Weaning birds after a hand feeding process


Weaning is the process of gradually introducing a baby bird to what will be its adult diet when feeding made by their parents and/or handler is stopped. But as I see it, it’s not only this. This moment will bring a lot of new behaviors for the young birds that will be crucial for their future, to endure in a completely new world.

An hornbill needs approximately 100 days to wean, therefore it’s really important that, when he makes two-thirds of the hand rearing process, he starts to be introduced to his final environment: the final aviary. It’s crucial that he leaves the box by himself, the same way as he would do in the nest if he was parent reared. And when he does it, he can enter his new environment instead of us transporting him there. Also, he is now more exposed to bacteria and fungus which will make his immunity system fortify slowly. It’s a deadly mistake, in my opinion, to only move the birds from the rearing room when they wean. I really believe that the final process of the hand rearing should be made in his final enclosure, of course if it’s possible. I know that can be really a challenge to do it with some species, but where’s the fun if it’s easy? 🙂


Good diet

We have to realize that many birds that leave the nest still get the food from the parents for a few days, or even weeks. Some just leave the nest to a complete new world when they fell prepared. Imagine how stressful it can be for a bird when he leaves the box and we just put him in a completely different environment, with different noises, temperature, bacteria… It’s so easy for a hornbill to damage his casque because of this kind of handling. That also applies to their flight abilities.

It is in the natural behavior of some species, for example, to discover the new world from the safety of their nest. They look, they study… and at the right moment they give it a go and start to explore the new world. They stretch the wings, make big jumps, short flights. Often they come back to the nests. And when they are prepared then they go!
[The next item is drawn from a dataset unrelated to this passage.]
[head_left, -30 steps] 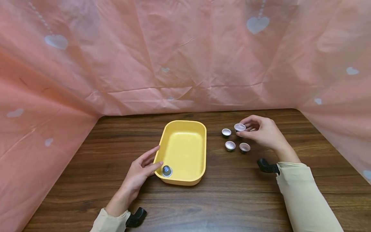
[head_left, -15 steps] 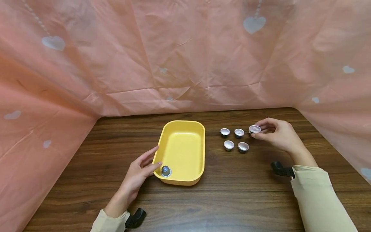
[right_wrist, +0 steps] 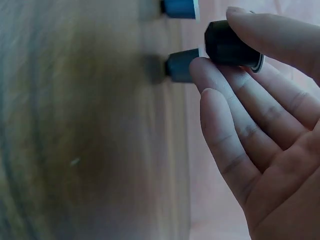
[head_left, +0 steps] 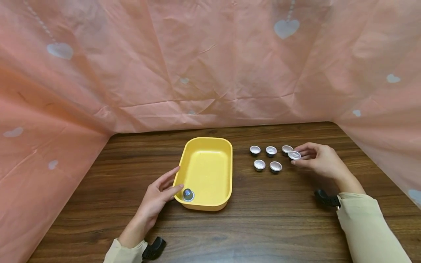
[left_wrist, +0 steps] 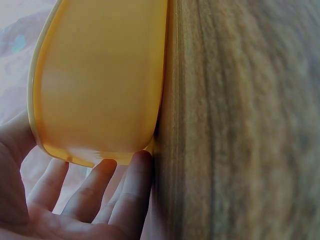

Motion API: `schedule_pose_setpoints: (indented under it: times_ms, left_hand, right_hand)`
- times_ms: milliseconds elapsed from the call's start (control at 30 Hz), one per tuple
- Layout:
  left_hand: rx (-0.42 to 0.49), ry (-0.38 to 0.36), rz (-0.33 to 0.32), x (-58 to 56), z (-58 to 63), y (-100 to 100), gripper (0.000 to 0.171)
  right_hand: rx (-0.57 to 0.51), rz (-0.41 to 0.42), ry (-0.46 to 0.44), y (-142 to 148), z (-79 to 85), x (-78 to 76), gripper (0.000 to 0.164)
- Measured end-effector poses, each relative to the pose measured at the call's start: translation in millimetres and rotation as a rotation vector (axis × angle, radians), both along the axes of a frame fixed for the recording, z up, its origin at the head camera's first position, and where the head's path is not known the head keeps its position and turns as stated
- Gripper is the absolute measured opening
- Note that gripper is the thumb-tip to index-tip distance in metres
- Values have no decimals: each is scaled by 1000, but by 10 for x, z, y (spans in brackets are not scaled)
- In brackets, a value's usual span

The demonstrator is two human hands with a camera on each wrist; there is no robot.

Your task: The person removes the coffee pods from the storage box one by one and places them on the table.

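My left hand (head_left: 159, 191) holds the near left corner of a yellow plastic tray (head_left: 231, 171), thumb over the rim and fingers against the outer wall. One coffee capsule (head_left: 188, 195) sits foil side down in that corner. My right hand (head_left: 323, 162) pinches another coffee capsule (head_left: 294, 155), foil side up, between thumb and fingers; its black body (right_wrist: 230, 45) shows in the right wrist view. Just behind it stands a capsule (head_left: 286, 148), partly overlapped by the held one. To the left, several more capsules (head_left: 271, 151) stand foil side up in two rows.
The things stand on a dark wood-grain table (head_left: 250, 226). A pink cloth (head_left: 204, 73) with pale hearts hangs around the back and sides. Black straps (head_left: 154, 248) are worn at both wrists, below beige sleeves (head_left: 371, 223).
My right hand has moved right, then slightly nearer. A capsule now stands at the back row's right end, where the hand was half a second ago. My left hand and the tray stay put.
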State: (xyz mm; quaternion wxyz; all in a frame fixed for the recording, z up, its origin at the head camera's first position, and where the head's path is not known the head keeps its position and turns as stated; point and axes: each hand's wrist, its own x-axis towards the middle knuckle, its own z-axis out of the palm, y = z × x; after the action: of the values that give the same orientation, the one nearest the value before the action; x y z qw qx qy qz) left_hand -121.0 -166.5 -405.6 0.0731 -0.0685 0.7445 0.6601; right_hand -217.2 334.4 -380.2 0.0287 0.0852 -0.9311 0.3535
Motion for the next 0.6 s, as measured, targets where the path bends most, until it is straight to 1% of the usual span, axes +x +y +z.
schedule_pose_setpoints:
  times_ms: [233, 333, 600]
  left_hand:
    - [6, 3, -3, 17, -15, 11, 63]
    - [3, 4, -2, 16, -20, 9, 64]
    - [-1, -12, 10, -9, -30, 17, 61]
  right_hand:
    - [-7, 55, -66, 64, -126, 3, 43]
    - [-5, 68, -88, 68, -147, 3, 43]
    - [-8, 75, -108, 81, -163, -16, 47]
In some species, as for example the Barnacle goose, the three-day-old goslings that are unable to fly, jump off the cliff and fall. It is the only way to get food because they start to eat by themselves from the moment of the first feeding. So the point here is that when, for some reason, we need to hand rear a bird, it is not only essential to avoid imprinting, and apply a good hygiene and good diet. For sure these points are very important! But they do not mean anything when the bird breaks his neck or beak on the first flight. Or if he gets so much stress that he never wants to go to an outside enclosure, for example.

Like our kids when they are small, the young birds absorb also much faster the information than adults. So a bad memory can be turned into a trauma for life. In my 15 years’ experience I strongly believe that many behavioral problems of some adult birds, come from an incorrect husbandry at weaning. If this is made in the right way, according to the specie we are working with, for sure the success will be much higher. Research into behavior in the wild will always be the key. Because weaning is a process, not a moment.